Souza Jheizon Feitoza do Nascimento, Andrada Lucas Vinícius Pierre de, Martins Lady Daiane Costa de Sousa, Brito Andréa Monteiro Santana Silva, Silva Lúcio José Vieira, Silva Ivo Diego de Lima, Vinhas Glória Maria, Silva Thieres George Freire da, Simões Adriano do Nascimento
Academic Unit of Serra Talhada, Rural Federal University of Pernambuco, Serra Talhada, Pernambuco 56903465, Brazil.
Biosciences Institute, Botucatu Campus, São Paulo State University "Julio de Mesquita Filho", Botucatu, São Paulo 18618689, Brazil.
ACS Omega. 2024 Oct 14;9(43):43624-43634. doi: 10.1021/acsomega.4c05691. eCollection 2024 Oct 29.
The objective was to investigate the physicochemical stability of stored cactus pear mucilage and assess the technological feasibility to produce polymeric films.
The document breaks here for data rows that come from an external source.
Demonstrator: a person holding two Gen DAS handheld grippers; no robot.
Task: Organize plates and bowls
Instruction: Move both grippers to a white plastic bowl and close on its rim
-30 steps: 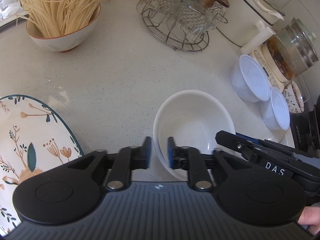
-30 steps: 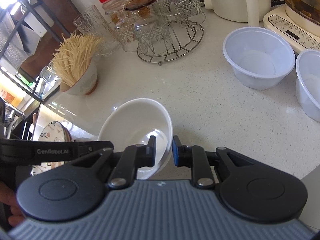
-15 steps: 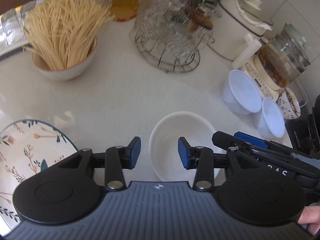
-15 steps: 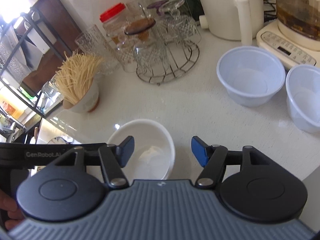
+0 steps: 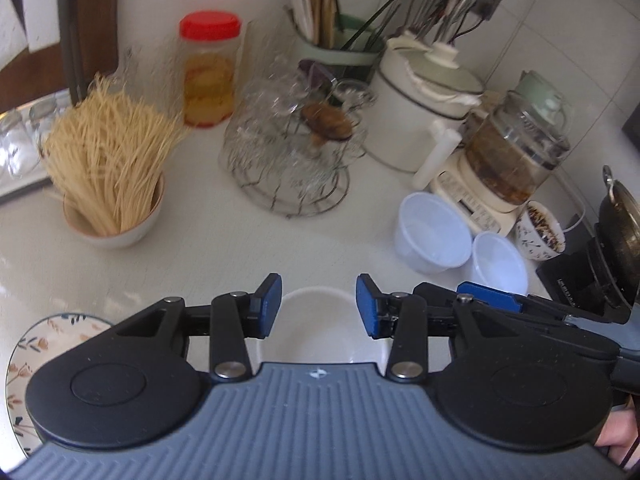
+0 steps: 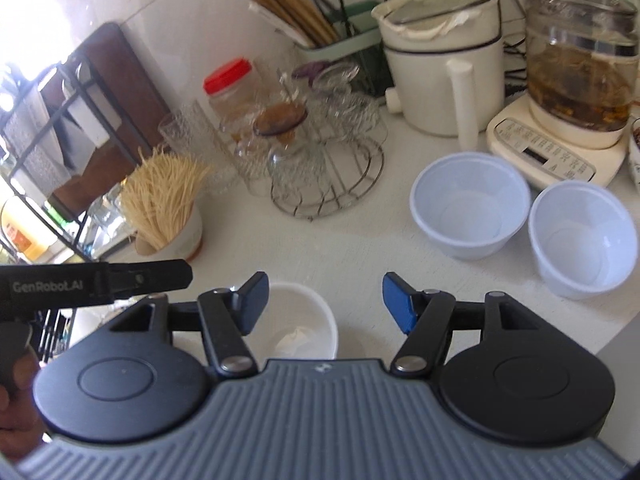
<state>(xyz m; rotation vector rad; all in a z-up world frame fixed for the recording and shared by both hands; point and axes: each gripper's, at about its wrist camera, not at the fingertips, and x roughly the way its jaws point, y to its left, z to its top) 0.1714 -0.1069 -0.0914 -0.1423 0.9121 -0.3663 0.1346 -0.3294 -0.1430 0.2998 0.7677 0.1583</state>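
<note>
Nearest, just below and ahead of both tools: white bowl [image 5: 318, 326] upright on the pale counter [image 5: 248, 248], untouched. Left gripper [image 5: 318, 312] parted to a middling gap, pads clear of the rim on either side, nothing held. Right gripper [image 6: 324, 304] spread wider, also empty, its left pad over the bowl's rim without contact, its right pad over bare counter. Round bowl, so no long axis to line up with; seemingly equal reach for either hand, the left one more squarely centred over it.

Off to the left of the bowl, partly hidden behind the left tool: floral plate [image 5: 40, 344], flat on the counter. Farther right, well apart from the white bowl: two plastic bowls [image 6: 470, 204] side by side, just touching or nearly so, closer to the right hand. Likely next pick there or at the plate.

Beyond: noodle bowl [image 5: 116, 216], wire rack of glasses [image 5: 292, 168], red-lidded jar [image 5: 209, 72], white pot [image 5: 424, 120], glass kettle [image 5: 516, 152], utensil holder against the tiled wall.
</note>
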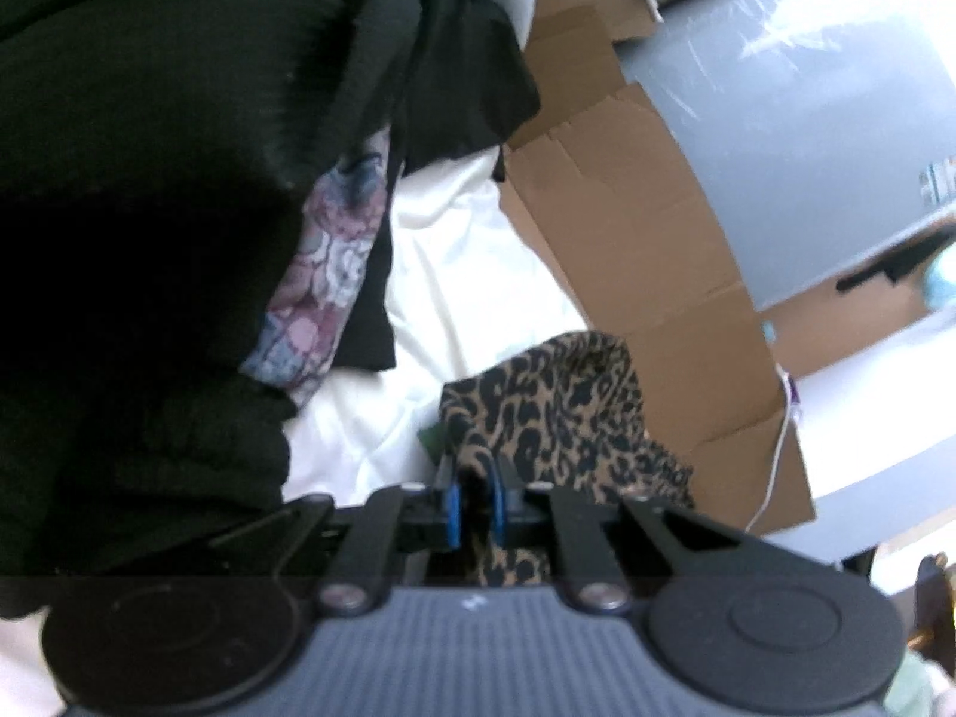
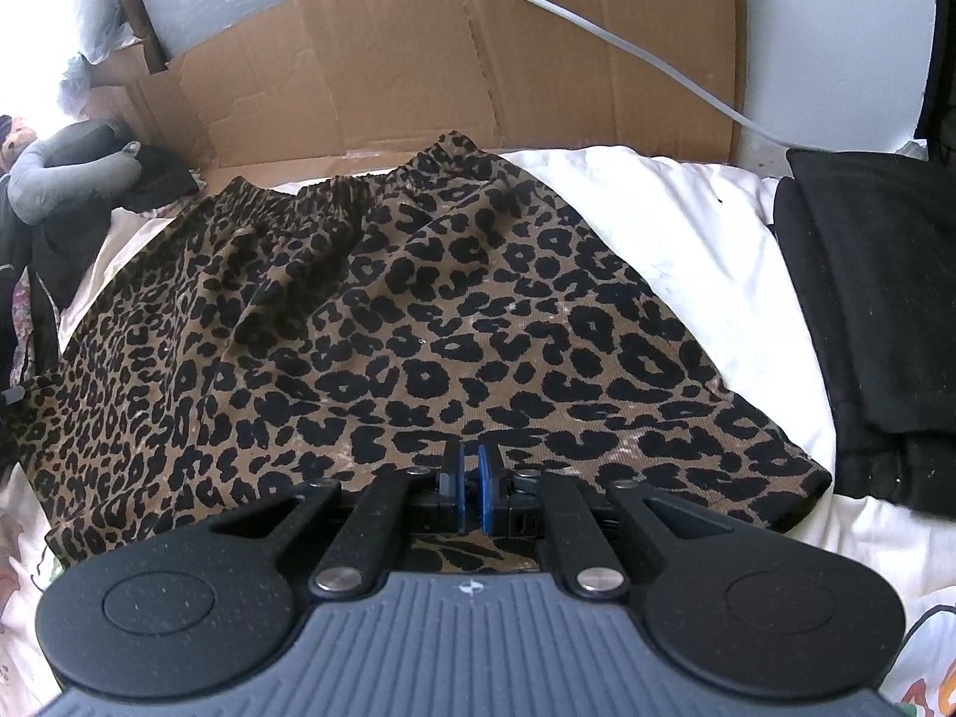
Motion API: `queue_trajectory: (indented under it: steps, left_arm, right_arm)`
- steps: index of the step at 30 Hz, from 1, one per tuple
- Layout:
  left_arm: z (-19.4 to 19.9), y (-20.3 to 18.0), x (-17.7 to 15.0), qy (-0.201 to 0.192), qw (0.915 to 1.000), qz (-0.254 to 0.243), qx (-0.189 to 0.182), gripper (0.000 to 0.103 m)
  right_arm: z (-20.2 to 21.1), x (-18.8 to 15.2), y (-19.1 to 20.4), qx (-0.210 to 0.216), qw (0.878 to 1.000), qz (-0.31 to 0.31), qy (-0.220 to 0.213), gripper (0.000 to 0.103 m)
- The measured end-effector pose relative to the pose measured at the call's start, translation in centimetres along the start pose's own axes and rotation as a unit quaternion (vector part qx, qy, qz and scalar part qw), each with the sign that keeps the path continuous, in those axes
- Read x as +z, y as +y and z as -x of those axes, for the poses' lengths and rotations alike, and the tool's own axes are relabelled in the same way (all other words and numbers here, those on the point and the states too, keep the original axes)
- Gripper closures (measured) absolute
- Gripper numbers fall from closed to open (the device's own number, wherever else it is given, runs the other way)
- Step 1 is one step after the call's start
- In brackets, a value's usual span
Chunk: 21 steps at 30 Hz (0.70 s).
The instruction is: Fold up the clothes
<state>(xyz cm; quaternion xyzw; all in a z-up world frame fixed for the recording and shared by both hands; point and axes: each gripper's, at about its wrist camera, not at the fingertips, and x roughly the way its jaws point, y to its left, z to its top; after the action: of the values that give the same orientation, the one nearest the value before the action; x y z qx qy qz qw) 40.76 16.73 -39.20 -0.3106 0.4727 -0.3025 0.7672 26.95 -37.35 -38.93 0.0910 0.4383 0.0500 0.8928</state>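
- The right gripper (image 2: pixel 472 487) has its blue pads nearly together, pinching the near hem of the brown, black-spotted leopard-print corduroy skirt (image 2: pixel 382 322).
- The left gripper (image 1: pixel 476 499) likewise stands narrow, its blue pads nipping a bunched edge of the same skirt (image 1: pixel 555 412), which rises in a hump toward 12 o'clock from the fingers.
- In the right wrist view the skirt lies spread flat on the white bedsheet (image 2: pixel 675 227), elastic waistband at 12 o'clock, hem nearest the gripper.
- A flattened brown cardboard sheet (image 2: pixel 454 60) stands just behind the waistband, a grey cable (image 2: pixel 597 36) draped across it.
- A stack of folded black garments (image 2: pixel 872 299) sits at 3 o'clock, near the skirt's edge.
- In the left wrist view, a pile of black clothing (image 1: pixel 149 239) with a floral-print fabric (image 1: pixel 334 275) fills 9 to 11 o'clock.
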Motion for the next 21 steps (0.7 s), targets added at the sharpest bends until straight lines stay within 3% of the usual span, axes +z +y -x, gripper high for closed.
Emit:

Mucilage of cactus pear species (L.) Salm-Dyck MIU and (Haw.) Haw-OEM was extracted and stored for 2, 4, 6, 8, and 10 months in the absence of light at a temperature of 26.5 °C and relative humidity of 41.3%. At each storage time, polymeric films were produced using hydrated mucilage (4%, weight-w/volume-(v)), glycerol (60%, v/v), and calcium lactate (2%, w/v). Among the species, MIU stood out due to its higher water and oil retention, but it also presented higher levels of phenolic compounds, and more intense peaks in Fourier transform infrared spectrophotometry (FTIR) analysis. On the other hand, OEM is richer in carbohydrates, denser, and electrically conductive. The characteristics highlighted for each species are also observed in the principal component analysis (PCA). Both species are equally soluble in water, and more than 60% of their granules have a diameter of 250 mm. The resulting films of MIU exhibited increased resistance and permeability but were less soluble and transparent. Microscopically, greater homogeneity was observed, and the films were thicker, whitish, and thermally stable. Both species have the potential for producing polymeric films with various applications in the food industry, particularly as edible coatings.
目的是研究储存的仙人掌梨黏液的物理化学稳定性,并评估生产聚合物薄膜的技术可行性。提取了仙人掌梨品种(L.)Salm-Dyck的MIU和(Haw.)Haw的OEM的黏液,并在26.5°C温度和41.3%相对湿度下无光条件下储存2、4、6、8和10个月。在每个储存时间,使用水合黏液(4%,重量/体积-(v))、甘油(60%,v/v)和乳酸钙(2%,w/v)制备聚合物薄膜。在这些品种中,MIU因其较高的水和油保留率而突出,但它也含有较高水平的酚类化合物,并且在傅里叶变换红外光谱(FTIR)分析中有更强烈的峰。另一方面,OEM富含碳水化合物,密度更大且具有导电性。在主成分分析(PCA)中也观察到了每个品种突出的特征。两个品种在水中的溶解性相同,且超过60%的颗粒直径为250μm。MIU制成的薄膜表现出更高的抗性和渗透性,但溶解性和透明度较低。在显微镜下,观察到更高的均匀性,薄膜更厚、呈白色且热稳定。两个品种都有潜力生产在食品工业中有各种应用的聚合物薄膜,特别是作为可食用涂层。